Develop a national health information network--A set of common
intercommunication tools such as mobile authentication, Web
services architecture, and security technologies are needed to
support data movement that is inexpensive and secure. Standards
defining a national health information network that can provide
low-cost and secure data movement are needed.
Coordinate federal health information systems--There is a need for
federal health information systems to be interoperable and to
exchange data so that federal care delivery, reimbursement, and
oversight are more efficient and cost-effective. Through FDA
and CHI, these efforts are currently underway.
Personalize Care
To fully complete interoperability, the ability to use information
at the consumer level is essential. Consumer-centered information helps
individuals take responsibility for their own health and more fully
participate in making health care decisions regarding their health and
well-being. Strategies to realize this goal include:
Encourage use of Personal Health Records (PHRs)--Consumers are
increasingly seeking information about their care as a means of
getting better control over their health care experience, and
PHRs that provide customized facts and guidance to them are
needed.
Enhance informed consumer choice--Consumers should have the ability
to select clinicians and institutions based on what they value
and the information to guide their choice, including the
quality of care providers deliver.
Promote use of telehealth--The use of telehealth can provide access
to health services for consumers and clinicians in rural and
underserved areas.
Improve Population Health
Population health improvement requires the collection of timely,
accurate and detailed clinical information to allow for the evaluation
of health care delivery and the reporting of critical findings.
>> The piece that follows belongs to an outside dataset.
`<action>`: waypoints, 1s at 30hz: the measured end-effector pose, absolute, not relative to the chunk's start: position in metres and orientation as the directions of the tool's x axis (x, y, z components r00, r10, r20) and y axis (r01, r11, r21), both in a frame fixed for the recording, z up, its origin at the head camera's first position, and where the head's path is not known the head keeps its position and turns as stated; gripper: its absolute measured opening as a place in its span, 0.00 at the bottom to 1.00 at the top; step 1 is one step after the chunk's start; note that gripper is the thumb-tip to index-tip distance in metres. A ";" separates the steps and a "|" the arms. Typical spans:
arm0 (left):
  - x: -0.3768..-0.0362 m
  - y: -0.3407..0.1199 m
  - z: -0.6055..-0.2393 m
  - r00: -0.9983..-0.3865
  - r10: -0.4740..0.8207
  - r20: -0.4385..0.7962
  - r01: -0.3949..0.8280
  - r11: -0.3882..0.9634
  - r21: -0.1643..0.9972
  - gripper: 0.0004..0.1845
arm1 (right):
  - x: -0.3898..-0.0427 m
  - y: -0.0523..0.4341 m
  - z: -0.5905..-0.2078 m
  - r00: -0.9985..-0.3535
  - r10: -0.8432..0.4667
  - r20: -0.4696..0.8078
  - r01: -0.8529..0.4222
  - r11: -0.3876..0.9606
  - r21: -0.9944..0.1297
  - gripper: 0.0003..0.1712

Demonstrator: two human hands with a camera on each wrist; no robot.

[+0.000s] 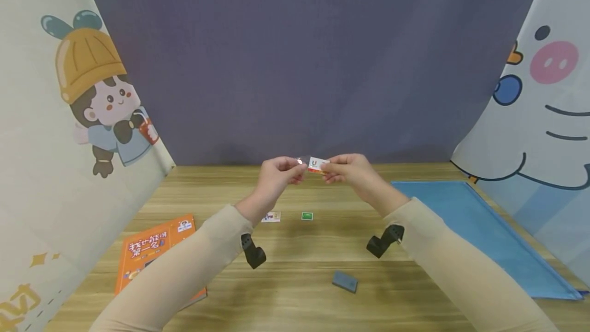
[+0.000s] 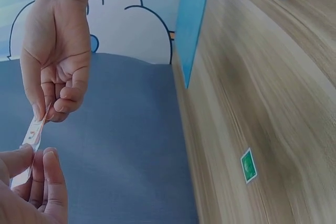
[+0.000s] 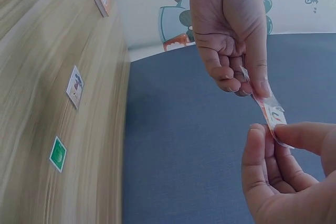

This
information is important to the future of care delivery and the
standard of living in America. Strategies to realize this goal include:
Unify public health surveillance architectures--An interoperable
public health surveillance system is needed that will allow
exchange of information, consistent with HIPAA and other laws,
to identify public health threats and better protect against
disease. Currently, the PHIN is working in conjunction with the
Department of Homeland Security on the President's
Biosurveillance Initiative, to develop public health
surveillance systems that are not only interoperable within the
public health arena, but also with law enforcement and other
federal agencies.
Streamline quality and health status monitoring--Many different state
and local organizations collect subsets of data for specific
purposes and use it in different ways. A streamlined quality-
monitoring infrastructure that will allow for a complete look
at quality and other issues in real-time and at the point of
care is needed.
Accelerate research and dissemination--Information tools and
standards are needed that can broaden the availability of
health data to researchers and accelerate the development of
scientific discoveries and their translation into clinically
useful products, applications, and knowledge.
KEY ACTIONS
Enormous utility will be realized once a national infrastructure is
in place. This is necessary to realize the President's vision. A range
of actions was announced at yesterday's Summit covering initiatives
already underway or soon to be launched. These key actions will advance
the strategic elements of the framework.
Establishing a Health Information Technology Leadership Panel
I will soon appoint a panel of executives and leaders to assess the
costs and benefits of health information technology to industry and
society, and develop options for immediate steps by both the public and
private sector, based on their individual business experience. The
Health Information Technology Leadership Panel will deliver a report on
these options to me no later than Fall 2004.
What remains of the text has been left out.